Oh, before I forget I must tell you that my dad mistakenly thought himself a dapper song and dance and teller of snappy stories sort of guy. He wasn’t. No way. Except in an embarrassing way whenever he tried. Which was every opportunity he could squeeze in at card parties that I was at times forced to attend. Sad. Mom knew to remain silent. Sadder still. She had heard them all. Too many times. Enough of that! Back to WILDCAT.
It was raining. No it was pouring. Like in that Lana Turner flick – The Rains of Ranchipur. Raining, like in torrential! Actually it wasn’t that bad. I sometimes tend to exaggerate.
I cut class. Got into New York by subway and found myself at the stage door of the Alvin Theatre soaking wet where a long line of other hopefuls, equally soaking wet, awaited its opening. Standing in puddles and dripping with anticipation.
Had I rehearsed over and over to stand in line? You bet! So I waited. Me and my damp sheet music. I knew all the words. Just didn’t know what would happen. Could it really be me being chosen among all these hopefuls? Why not? After all I always was cast as the lead as I have already previously mentioned in all the school shows. Elementary through High. Hansel. Curly. Danny Churchill…refusing to wear some pink sequined toreador outfit that…

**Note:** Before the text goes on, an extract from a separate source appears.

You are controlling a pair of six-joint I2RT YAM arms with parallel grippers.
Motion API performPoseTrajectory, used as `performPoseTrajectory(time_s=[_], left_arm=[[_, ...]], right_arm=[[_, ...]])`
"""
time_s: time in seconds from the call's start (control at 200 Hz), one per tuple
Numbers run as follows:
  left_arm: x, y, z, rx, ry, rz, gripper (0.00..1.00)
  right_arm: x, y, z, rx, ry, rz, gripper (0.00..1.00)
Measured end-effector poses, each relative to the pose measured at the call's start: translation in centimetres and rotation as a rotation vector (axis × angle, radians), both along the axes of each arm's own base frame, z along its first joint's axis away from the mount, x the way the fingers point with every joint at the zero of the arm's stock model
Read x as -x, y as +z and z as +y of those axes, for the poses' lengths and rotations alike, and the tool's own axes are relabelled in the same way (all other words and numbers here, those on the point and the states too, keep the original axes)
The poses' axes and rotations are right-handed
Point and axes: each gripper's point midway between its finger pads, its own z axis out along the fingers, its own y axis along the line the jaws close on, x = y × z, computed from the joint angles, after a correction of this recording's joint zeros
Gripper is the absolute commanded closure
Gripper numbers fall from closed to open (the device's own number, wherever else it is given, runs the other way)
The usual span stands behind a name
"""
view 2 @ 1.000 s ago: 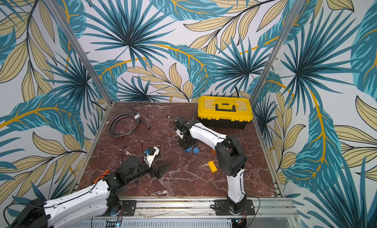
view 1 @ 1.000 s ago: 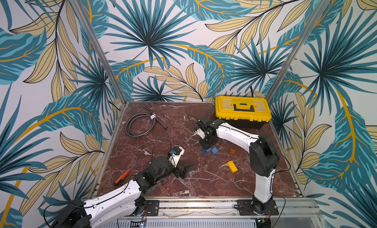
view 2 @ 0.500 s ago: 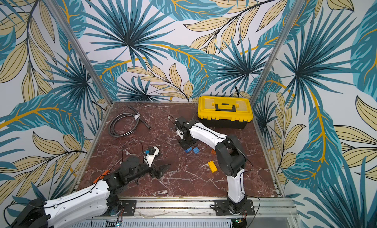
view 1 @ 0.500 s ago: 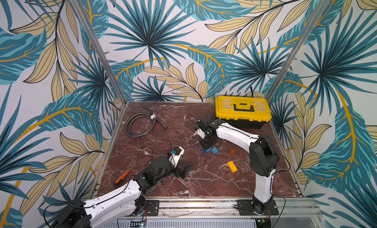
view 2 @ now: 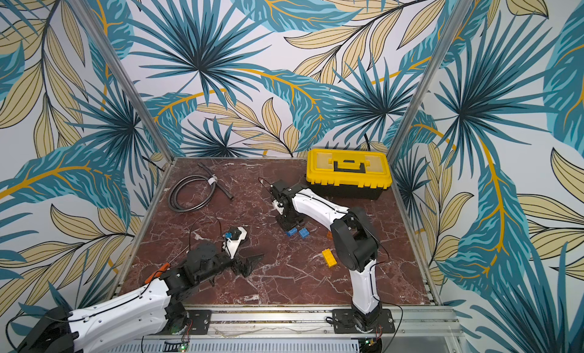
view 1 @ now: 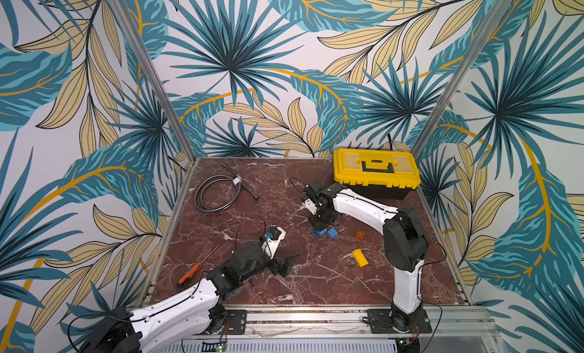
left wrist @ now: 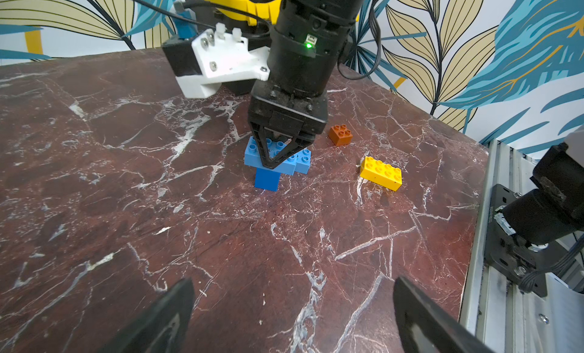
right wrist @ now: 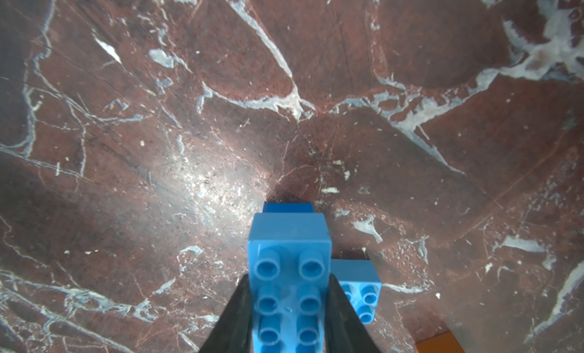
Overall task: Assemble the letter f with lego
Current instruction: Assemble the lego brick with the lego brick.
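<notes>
The right gripper (left wrist: 270,165) clamps the long blue brick (right wrist: 289,266) across its width, one end resting on a dark blue square (left wrist: 267,179), the long axis jutting sideways from it. The orange brick (left wrist: 340,135) and yellow brick (left wrist: 380,172) lie loose near that square. The left gripper (left wrist: 294,316), jaws spread and empty, sits well apart from it.

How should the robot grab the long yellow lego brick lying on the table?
Grip the long yellow studded plastic brick across its two long smooth sides, coming straight down from above. It lies flat, studs up, on the red marble table with nothing touching it, so both long sides are free. Its narrow width probably suits the jaws better than its length.
</notes>
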Motion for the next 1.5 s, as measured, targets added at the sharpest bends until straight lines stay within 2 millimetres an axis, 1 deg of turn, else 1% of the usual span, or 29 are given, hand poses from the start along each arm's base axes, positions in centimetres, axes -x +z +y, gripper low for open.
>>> performPoseTrajectory(time_s=[0.35,0.451,0.671,0.886,1.006,1.172,1.342,1.497], left_arm=[[0.0,-0.1,0.0,-0.002,0.0,0.002,0.01],[0.0,-0.1,0.0,-0.003,0.0,0.003,0.01],[0.0,-0.5,0.0,-0.014,-0.001,0.011,0.01],[0.0,-0.9,-0.1,-0.023,-0.005,0.02,0.01],[0.0,-0.9,-0.1,-0.023,-0.005,0.02,0.01],[0.0,-0.9,-0.1,-0.023,-0.006,0.02,0.01],[0.1,-0.9,-0.2,-0.022,-0.01,0.021,0.01],[0.1,-0.9,-0.2,-0.02,-0.015,0.023,0.0]], right_arm=[[0.0,-0.1,0.0,0.002,-0.001,0.001,0.78],[0.0,0.0,0.0,0.001,-0.004,0.0,0.73],[-0.1,0.1,-0.1,-0.003,-0.013,-0.009,0.66],[-0.1,0.2,-0.1,-0.008,-0.02,-0.017,0.57],[-0.2,0.3,0.0,-0.012,-0.024,-0.024,0.53],[-0.4,1.3,0.1,-0.03,-0.025,-0.049,0.49],[-0.6,3.4,0.0,-0.055,-0.033,-0.094,0.48],[-0.7,5.1,-0.5,-0.057,-0.052,-0.144,0.48]])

My crazy thoughts were racing through my head when the stage door opened and we were herded in. Single file. Like we were going to face a firing squad.

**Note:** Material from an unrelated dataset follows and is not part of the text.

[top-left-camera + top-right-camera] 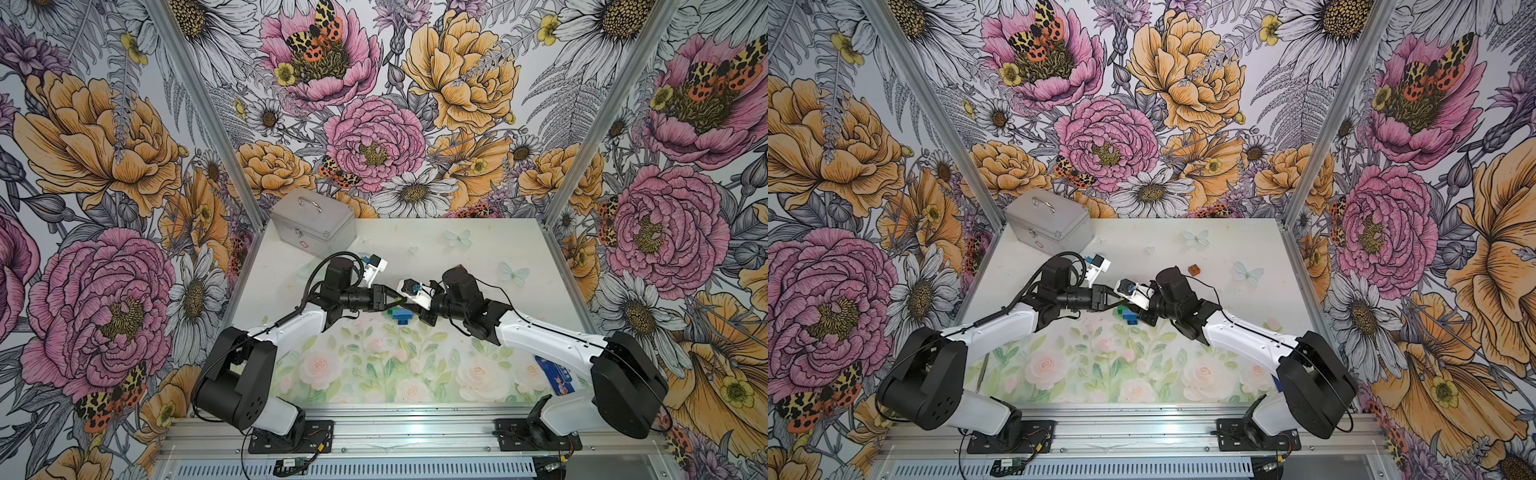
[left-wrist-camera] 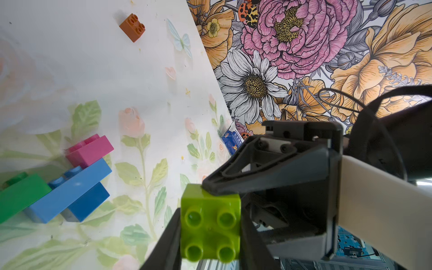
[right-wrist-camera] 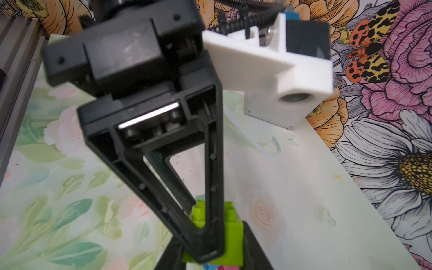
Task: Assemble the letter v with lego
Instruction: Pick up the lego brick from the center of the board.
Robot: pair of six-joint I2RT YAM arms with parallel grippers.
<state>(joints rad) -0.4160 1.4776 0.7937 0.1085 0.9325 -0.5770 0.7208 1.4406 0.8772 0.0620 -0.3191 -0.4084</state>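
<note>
Lime brick (image 2: 210, 219) is being held above the table (image 2: 117, 81) by the left gripper (image 2: 210, 238), jaws squeezed to its width. It's also being pinched by the right gripper (image 3: 214, 254), so a handover, looks like. Underneath, the letter v (image 2: 65, 184) is being built on the table: green, two blues, pink, stepped. Left's release is probably being called for next. Brown brick (image 2: 132, 27) is being kept waiting farther right.

The bricks: a lime brick (image 2: 210, 224), a brown brick (image 2: 132, 27), a pink brick (image 2: 90, 149), a light-blue brick (image 2: 70, 189), a dark-blue brick (image 2: 88, 203) and a green brick (image 2: 21, 196). The table (image 1: 457, 249) is pale cream, printed with faded pink roses, green leaves and faint blue butterflies. The walls (image 1: 374, 137) show pink and orange blooms, white daisies and orange-yellow-black moths. The case (image 1: 312, 222) is silver, the packet (image 1: 557, 372) blue, the arms (image 1: 536, 332) white and black.
</note>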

I was actually, really unbelievably inside a Broadway theater. Not outside waiting for some star to autograph my program. Inside. Dark. Empty. Exciting. Smelly.
One silly skinny lonely lamp lit by a caged bulb on the barren stage. Barren except for a rickety upright piano and its worn out player and all us damp and nervous would be wannabe stars.
We were put in groups. Like cattle. Awaiting our chance to sing. I was terrified. Some guy kept moving us around and changing what group we were in and lots were let go – not even a thank you and then it was my turn to audition.
“NEXT!” Yeah you dreamy eyes!
Where was all the magic? I wondered as I handed over my sweat dampened sheet music from under my shirt to the pianist who, stifling a yawn, seemed bored stiff from hearing what sounded like bits of every song ever written.
Petrified but fighting the feeling every step of the way I with a clear and firm voice stated my name and age – so far so good – adding my aspirations at winning the role I was here to win and that my Aunt Fanny who lived in Fort Lee had the highest of hopes…
“Please. Young man. Just sing.” The mature and deeply resonant voice emanated from the darkness of the theater.
Yes, sir. Sorry. Thank you. I nodded at sleepy eyes to once again begin my intro.
And so we began. But something was off. It just didn’t sound like the recording. It was way different. But I started to sing anyway and it was worse. “Can we start over? Please.”
I guess because I was sixteen and good looking and polite they all were so nice to me and so off we went. “Off” is the operative word here. Sleepy eyes and I were not in tune together and so I asked them if I could sing without the piano which they agreed to which I do not understand to this day why they agreed with so many others impatiently waiting to be next. But they did. And I sang. It felt terrific. All that I thought it would be. Irwin would be proud. Complete silence.
And then I got a very polite “thank you” from that deep resonant voice out there in the dark, retrieved my sheet music, smiled at my pianist and slowly left the theater, out through the stage door, barely holding back tears. And headed straight to the Automat. It was still raining. But I had made it onto a Broadway stage with an unforgettable audition.
HE TAKES A BOW
To wit –
Don’t put the cart before the horse. Do not audition until you are absolutely ready. Let a smile be your umbrella. And remember that a recording can be in a different key than what is on the sheet music where never the twain shall meet.